The enduring growth for organic has been so promising that California Certified Organic Farmers, or CCOF, released a report in February urging the state to more than double the amount of farmland dedicated to organic agriculture by 2030, from four percent now to 10 percent.
“We really want policymakers to understand that organic is a solution,” said Kelly Damewood, CEO of CCOF. “As we are regulating for clean water, healthy soils, clean air and economic growth, we also have to think about what are incentive-based approaches to achieving California’s social, economic and environmental goals.
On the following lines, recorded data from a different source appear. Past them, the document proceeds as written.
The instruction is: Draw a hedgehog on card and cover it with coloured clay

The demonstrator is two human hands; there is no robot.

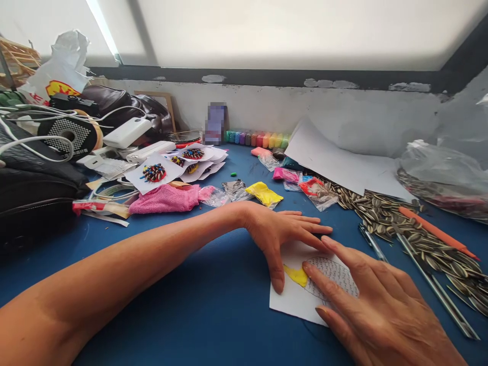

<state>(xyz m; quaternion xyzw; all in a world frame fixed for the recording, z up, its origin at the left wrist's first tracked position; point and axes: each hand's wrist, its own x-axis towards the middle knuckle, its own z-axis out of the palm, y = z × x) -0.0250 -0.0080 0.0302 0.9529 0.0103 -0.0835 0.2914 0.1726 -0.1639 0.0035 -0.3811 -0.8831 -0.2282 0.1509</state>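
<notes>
A white rectangular paper card [287, 301] bearing a scribble-filled, pen-drawn oval [337, 274] lies flat on the blue table top [183, 295], beneath both hands. A thin, soft-looking yellow clay patch [297, 276] sits on the card at the oval's left end. The left hand [276, 229], palm down with fingers spread wide and grasping nothing, rests its thumb on the card's left side and reaches its fingers over the far edge. The right hand [377, 300] is loosely extended and grips nothing; its index fingertip meets the patch's right edge, its thumb by the card's near edge. Spreading goes best with steady left-hand pressure and short, light fingertip strokes, keeping the layer even and inside the drawn line; pressing hard could tear it. Beyond the card, a small shiny yellow plastic packet [265, 194] seems to hold matching clay, and a crumpled clear packet [318, 193] shows red material at one end. Far right of the card, a bulky transparent plastic bag [430, 162] holds dark, partly reddish contents, too unclear to identify.
</notes>
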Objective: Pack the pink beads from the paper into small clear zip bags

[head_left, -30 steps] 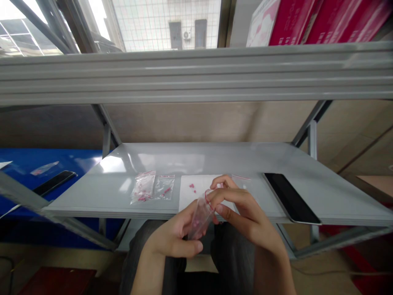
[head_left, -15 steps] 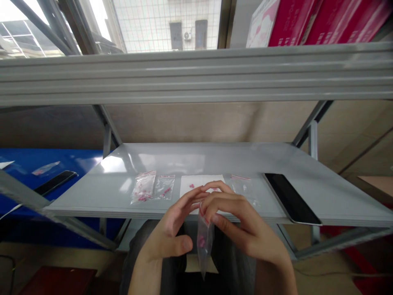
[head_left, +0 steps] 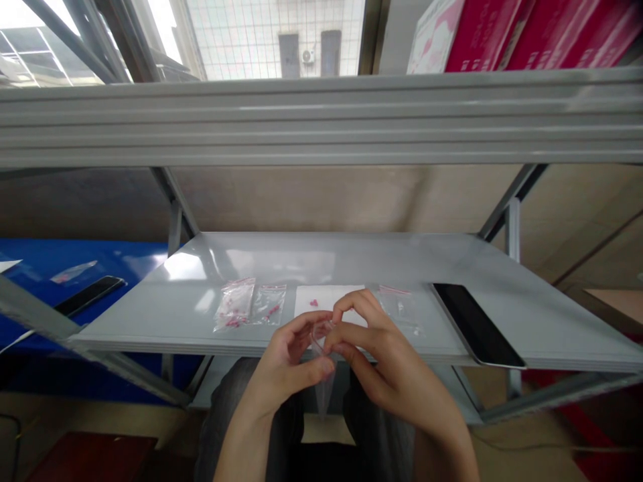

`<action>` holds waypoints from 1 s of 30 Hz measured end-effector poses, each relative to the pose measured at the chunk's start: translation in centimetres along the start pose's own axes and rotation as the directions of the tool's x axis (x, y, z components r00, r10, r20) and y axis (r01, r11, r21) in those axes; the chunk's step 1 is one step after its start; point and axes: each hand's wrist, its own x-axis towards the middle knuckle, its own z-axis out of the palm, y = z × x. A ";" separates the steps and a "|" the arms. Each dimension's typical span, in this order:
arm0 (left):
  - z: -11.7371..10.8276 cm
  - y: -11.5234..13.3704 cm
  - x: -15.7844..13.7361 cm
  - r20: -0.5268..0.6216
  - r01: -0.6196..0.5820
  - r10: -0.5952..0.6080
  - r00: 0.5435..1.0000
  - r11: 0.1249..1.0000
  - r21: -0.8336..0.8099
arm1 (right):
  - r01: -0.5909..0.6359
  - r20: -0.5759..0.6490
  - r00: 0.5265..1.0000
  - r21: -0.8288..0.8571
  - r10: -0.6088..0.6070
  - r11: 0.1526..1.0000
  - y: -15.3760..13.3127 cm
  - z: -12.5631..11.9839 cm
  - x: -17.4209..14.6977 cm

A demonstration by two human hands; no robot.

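A small clear zip bag [head_left: 324, 396] hangs between my hands over the shelf's front edge, its mouth spread into a rounded opening. My left hand [head_left: 289, 358] holds the bag's left side, thumb in front and fingers behind the rim. With bent fingers, my right hand [head_left: 374, 341] pinches the right side of the rim. Beyond my hands lies a white paper sheet [head_left: 305, 294], partly covered by them, with a small pink piece [head_left: 314, 302] on it. Whether the bag has anything inside is hard to see.
Left on the grey shelf [head_left: 281, 249] lie a fuller zip bag [head_left: 236, 302] and another bag [head_left: 270, 305] of pink pieces. A flat clear bag [head_left: 399, 308] and a black tablet [head_left: 475, 323] are at right. A thick grey beam [head_left: 321, 124] crosses above.
My left thumb has moved in against the bag, and the bag's mouth has widened. The bag has shifted slightly left and up. My right hand still pinches its rim.
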 end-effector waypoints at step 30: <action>-8.9 5.3 9.6 0.342 -0.295 -0.121 0.932 0.299 0.908 | -0.348 -0.361 0.785 0.415 0.503 0.841 6.9 5.1 3.2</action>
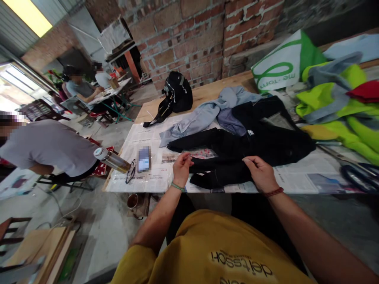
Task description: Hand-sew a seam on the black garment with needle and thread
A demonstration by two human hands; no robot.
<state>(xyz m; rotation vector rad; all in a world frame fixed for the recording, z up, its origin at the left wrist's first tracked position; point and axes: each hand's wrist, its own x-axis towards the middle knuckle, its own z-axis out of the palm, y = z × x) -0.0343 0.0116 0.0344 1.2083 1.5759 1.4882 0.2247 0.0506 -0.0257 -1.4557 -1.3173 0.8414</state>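
Note:
A black garment (266,138) with a small white logo lies spread on the newspaper in front of me, its sleeves or legs reaching left. My left hand (181,170), with a green bead bracelet at the wrist, is closed in a pinch at the left end of a black strip of this garment. On the same strip, my right hand (261,173) pinches the cloth between thumb and forefinger; a red bracelet circles that wrist. The strip runs fairly straight between both hands. A grey garment (201,112) lies just behind the black one.
Newspaper (156,179) covers the wooden table. Left are a phone (144,159), glasses (130,171) and a bottle (111,159). Behind stands a black bag (179,92). Right are large scissors (352,169), yellow-green cloth (349,114) and a green-white bag (287,63). Several people sit left.

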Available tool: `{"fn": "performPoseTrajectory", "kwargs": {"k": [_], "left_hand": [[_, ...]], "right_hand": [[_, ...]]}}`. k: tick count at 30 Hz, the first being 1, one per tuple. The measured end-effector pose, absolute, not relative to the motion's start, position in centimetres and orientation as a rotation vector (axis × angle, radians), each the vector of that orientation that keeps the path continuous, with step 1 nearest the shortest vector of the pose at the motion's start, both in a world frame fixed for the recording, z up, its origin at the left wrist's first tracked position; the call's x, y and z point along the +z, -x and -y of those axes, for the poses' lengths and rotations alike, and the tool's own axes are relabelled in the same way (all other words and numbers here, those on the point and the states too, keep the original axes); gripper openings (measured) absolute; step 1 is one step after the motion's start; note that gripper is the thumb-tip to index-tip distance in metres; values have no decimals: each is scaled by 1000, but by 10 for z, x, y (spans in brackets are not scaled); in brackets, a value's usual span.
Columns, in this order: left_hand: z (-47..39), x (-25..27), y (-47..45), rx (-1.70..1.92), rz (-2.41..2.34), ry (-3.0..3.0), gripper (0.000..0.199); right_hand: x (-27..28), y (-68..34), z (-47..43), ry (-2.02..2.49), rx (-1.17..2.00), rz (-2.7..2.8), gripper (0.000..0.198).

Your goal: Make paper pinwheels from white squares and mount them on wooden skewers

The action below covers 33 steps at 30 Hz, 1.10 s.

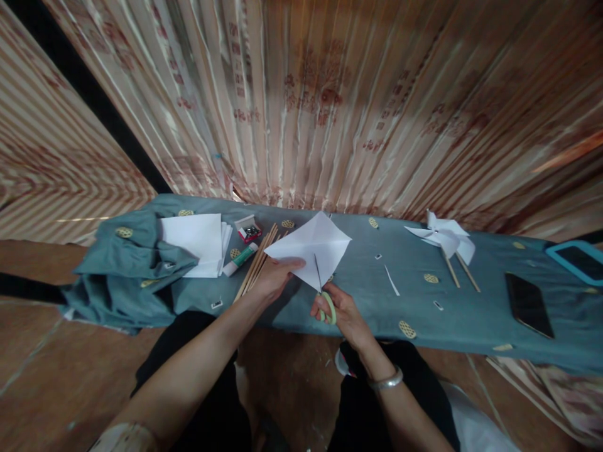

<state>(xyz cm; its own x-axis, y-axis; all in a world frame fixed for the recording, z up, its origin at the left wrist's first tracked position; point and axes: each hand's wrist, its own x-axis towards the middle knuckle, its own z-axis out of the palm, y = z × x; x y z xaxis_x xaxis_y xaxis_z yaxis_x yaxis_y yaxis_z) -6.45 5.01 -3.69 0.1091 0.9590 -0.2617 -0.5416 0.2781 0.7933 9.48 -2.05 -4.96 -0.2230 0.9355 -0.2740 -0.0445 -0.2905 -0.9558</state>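
A white square of paper (316, 237) with crease lines is held up over the bench, one corner turned towards me. My left hand (277, 276) pinches its left side, thumb on top. Closed around the green handles of a pair of scissors (326, 307) is my right hand (343, 309). The blades lie over the paper's near corner and point towards its middle; how far they have cut I cannot tell. Just left of the paper lie thin wooden sticks (254, 267), partly under my left forearm.
A glue stick (240, 259), an open small box (247, 229) and a stack of white paper (200, 242) lie left. Paper pinwheels (445, 235) on sticks lie right, near a black phone (528, 304) and a blue-framed device (577, 260). A paper strip (391, 280) rests on the cloth-covered bench (367, 314).
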Motion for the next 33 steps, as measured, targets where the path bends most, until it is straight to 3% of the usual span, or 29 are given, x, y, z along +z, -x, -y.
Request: {"fn": "performPoseTrajectory", "kwargs": {"k": [11, 28, 33], "left_hand": [[-48, -35, 65, 1202, -868, -558, 40], [-51, -34, 66, 1248, -915, -594, 49], [-53, -38, 66, 1280, -955, -715, 39]], "right_hand": [[-51, -96, 23, 1246, 1608, 1226, 48], [-46, -95, 27, 1177, 1702, 1170, 49], [-47, -96, 26, 1172, 1746, 1147, 50]]}}
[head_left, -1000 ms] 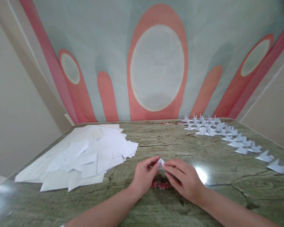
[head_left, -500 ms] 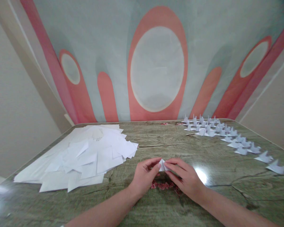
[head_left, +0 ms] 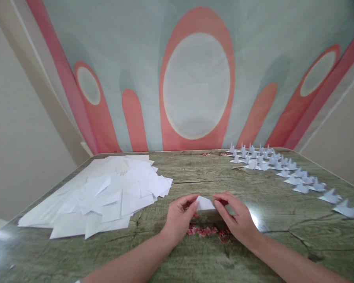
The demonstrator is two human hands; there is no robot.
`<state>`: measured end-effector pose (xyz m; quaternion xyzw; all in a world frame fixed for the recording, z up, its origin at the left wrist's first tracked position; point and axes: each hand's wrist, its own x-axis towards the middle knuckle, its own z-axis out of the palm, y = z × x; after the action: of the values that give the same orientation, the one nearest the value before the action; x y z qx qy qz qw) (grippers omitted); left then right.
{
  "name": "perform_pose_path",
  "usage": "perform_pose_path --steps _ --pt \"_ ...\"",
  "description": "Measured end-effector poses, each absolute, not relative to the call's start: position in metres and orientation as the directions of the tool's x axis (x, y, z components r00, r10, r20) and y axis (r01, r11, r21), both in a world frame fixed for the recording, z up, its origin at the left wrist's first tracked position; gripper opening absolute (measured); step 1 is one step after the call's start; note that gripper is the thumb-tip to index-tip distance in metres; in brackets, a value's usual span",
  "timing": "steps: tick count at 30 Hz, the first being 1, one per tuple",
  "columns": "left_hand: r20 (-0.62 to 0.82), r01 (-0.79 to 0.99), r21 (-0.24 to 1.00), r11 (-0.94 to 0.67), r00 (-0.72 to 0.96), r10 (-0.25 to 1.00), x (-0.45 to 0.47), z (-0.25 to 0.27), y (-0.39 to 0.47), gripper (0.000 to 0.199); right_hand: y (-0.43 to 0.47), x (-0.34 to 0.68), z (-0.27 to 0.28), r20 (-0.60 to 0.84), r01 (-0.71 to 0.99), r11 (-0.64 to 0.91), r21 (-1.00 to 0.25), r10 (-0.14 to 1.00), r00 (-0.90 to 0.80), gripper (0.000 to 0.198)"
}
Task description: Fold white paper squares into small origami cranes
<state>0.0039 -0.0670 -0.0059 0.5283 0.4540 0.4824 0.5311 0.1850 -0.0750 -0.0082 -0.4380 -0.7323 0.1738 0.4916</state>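
A small piece of folded white paper (head_left: pixel 205 203) is held up over the table in front of me. My left hand (head_left: pixel 178 216) pinches its left end between thumb and fingers. On the other side, my right hand (head_left: pixel 236 216) is at the paper's right corner, its thumb at the edge and its index finger slightly apart above it. Nothing shows between those two fingertips. The right hand's other fingers are curled and partly hidden.
A broad pile of white paper sheets (head_left: pixel 106 196) covers the table's left side. Several folded paper birds (head_left: pixel 301 188) stand in rows along the right. The wood-patterned table (head_left: pixel 194 259) has red flower prints (head_left: pixel 203 231) below my hands. A patterned wall rises behind it.
The paper has turned from a narrow pointed shape to a wider, flat-sided one. My right hand has loosened its grip and shifted slightly right. My left hand stays nearly in place.
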Motion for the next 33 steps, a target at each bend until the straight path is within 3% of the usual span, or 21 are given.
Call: perform_pose_path --steps 21,33 --pt "0.018 -0.001 1.0 -0.018 0.155 0.988 0.003 -0.009 -0.067 0.029 -0.074 0.188 -0.008 0.573 0.459 0.574 -0.678 0.804 -0.16 0.009" --pt "-0.003 -0.058 0.998 0.013 0.177 0.984 0.004 -0.006 -0.069 0.035 -0.071 0.187 -0.02 0.455 0.409 0.446 -0.796 0.887 -0.08 0.013"
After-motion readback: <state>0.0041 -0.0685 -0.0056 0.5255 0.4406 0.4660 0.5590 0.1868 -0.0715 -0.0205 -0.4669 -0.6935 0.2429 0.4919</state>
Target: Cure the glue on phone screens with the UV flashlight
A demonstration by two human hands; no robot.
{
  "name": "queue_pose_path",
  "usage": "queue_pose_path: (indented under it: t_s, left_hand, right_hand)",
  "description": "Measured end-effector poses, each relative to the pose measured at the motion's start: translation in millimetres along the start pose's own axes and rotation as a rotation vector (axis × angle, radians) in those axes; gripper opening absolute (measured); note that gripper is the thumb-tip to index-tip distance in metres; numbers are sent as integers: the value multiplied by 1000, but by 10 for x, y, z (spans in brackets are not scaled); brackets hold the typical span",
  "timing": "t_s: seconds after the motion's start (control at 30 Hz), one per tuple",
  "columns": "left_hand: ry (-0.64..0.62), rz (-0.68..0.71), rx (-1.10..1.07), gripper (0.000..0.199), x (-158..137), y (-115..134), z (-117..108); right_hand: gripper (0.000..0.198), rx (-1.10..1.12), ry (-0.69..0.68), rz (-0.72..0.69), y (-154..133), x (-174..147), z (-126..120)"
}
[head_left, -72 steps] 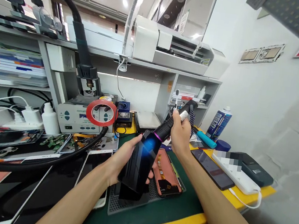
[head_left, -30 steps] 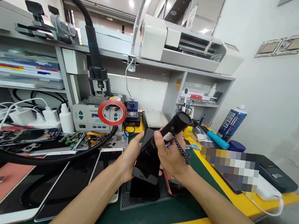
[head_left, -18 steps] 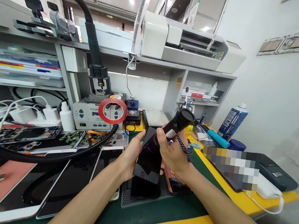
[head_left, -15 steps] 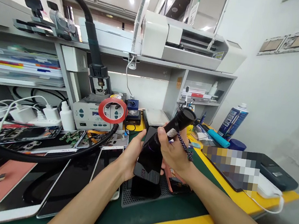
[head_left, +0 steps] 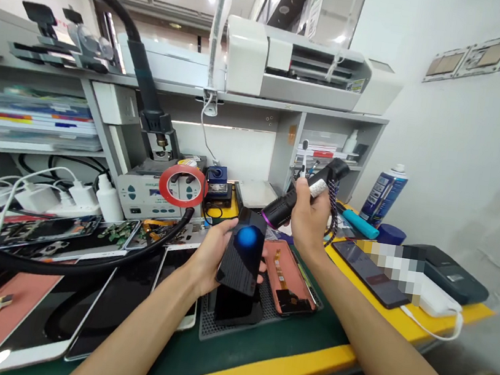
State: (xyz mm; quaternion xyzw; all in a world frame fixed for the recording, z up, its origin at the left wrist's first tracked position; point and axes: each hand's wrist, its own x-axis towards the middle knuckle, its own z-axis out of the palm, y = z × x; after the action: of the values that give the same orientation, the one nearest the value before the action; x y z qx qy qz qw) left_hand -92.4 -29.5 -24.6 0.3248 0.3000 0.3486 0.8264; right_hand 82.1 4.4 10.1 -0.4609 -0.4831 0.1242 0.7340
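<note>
My left hand [head_left: 206,257] is wrapped around a dark phone [head_left: 238,268], tilted with its glossy face up. A blue spot of light shows near the phone's upper end. My right hand [head_left: 310,221] grips a black flashlight [head_left: 283,204] with a white label and a braided wrist cord. Its purple-rimmed head points down and left at the phone, a short way off. Beneath the phone, another black slab [head_left: 237,307] lies on a grey perforated mat [head_left: 208,329]. An open pink phone shell [head_left: 304,285] with a ribbon cable inside lies to the right.
Several tablets and phones [head_left: 116,299] cover the left side of the bench. A black hose [head_left: 94,270] loops in front of them. Red tape [head_left: 162,189] hangs at the rework station [head_left: 131,192]. At right are a dark phone [head_left: 371,273], a blue spray can [head_left: 383,197] and cables.
The flashlight has swung from over the phone to its upper right, tail raised, in my right hand. A blue spot now shows on the phone. The camera view has shifted slightly.
</note>
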Motion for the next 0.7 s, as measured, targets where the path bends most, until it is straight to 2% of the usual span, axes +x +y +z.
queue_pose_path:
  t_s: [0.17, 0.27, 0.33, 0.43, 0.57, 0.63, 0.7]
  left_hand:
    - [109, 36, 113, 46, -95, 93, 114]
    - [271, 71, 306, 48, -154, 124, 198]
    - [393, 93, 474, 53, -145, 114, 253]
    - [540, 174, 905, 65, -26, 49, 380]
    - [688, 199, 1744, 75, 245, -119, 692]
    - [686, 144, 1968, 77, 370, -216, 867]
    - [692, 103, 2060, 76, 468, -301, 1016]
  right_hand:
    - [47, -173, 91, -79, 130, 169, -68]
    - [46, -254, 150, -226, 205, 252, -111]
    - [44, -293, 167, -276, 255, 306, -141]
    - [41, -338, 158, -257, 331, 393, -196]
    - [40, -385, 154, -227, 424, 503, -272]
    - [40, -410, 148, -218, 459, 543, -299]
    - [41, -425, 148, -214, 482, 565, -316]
Damewood said those goals often align with organic, but the industry could use more support in getting there. The three-year transition period to organic is a challenging and costly time for a grower, especially when limited materials and little research are available.
The University of California recently hired its first Cooperative Extension specialist for organic, Joji Muramoto, to address this gap. Batcha said technical assistance like this is critical—for the transition as well as for climate change. She gave the example of how the year-round retail market for organic leafy greens is pressuring growers to expand as far north as Oregon for the summer market. The hotter weather in California is creating heat stress for the delicate cell walls of baby greens, leading to a shorter shelf life. The changing landscape opens up opportunities for growers new to organic.
As a lost opportunity for the state to encourage sustainable ag, Damewood pointed to a State Water Resources Control Board program for reducing nitrate runoff in water supplies.
“The regulatory structure is set up in a way that it regulates organic producers who may not be using the same kind of inputs or posing the same risk as their conventional counterparts,” she said, adding that the state could instead find ways to incentivize organic growers in a complementary way to the regulations.
She said when it comes to agencies focusing on sustainability, organic has already been working in this area for decades and has one of the most meaningful labels in the marketplace, which is “backed by federal standards and federal enforcement.”
Jenna Muller of Full Belly Farms has also reached out to state lawmakers. Last month, she testified to the Assembly Agriculture Committee on behalf of Assembly Bill 958. If it had passed the Appropriations Committee, the bill would have subsidized a pilot program to supply organic lunches to Bay Area public schools. The author, Assemblymember Cecilia Aguiar-Curry, D-Winters, said AB 958 would benefit students with more nutritional options, while Muller saw it benefiting farmers as well.
“For organic foods to survive and thrive over the coming years,” said Muller, “we need to get more creative in our sales outlets and find new markets for organically grown food.”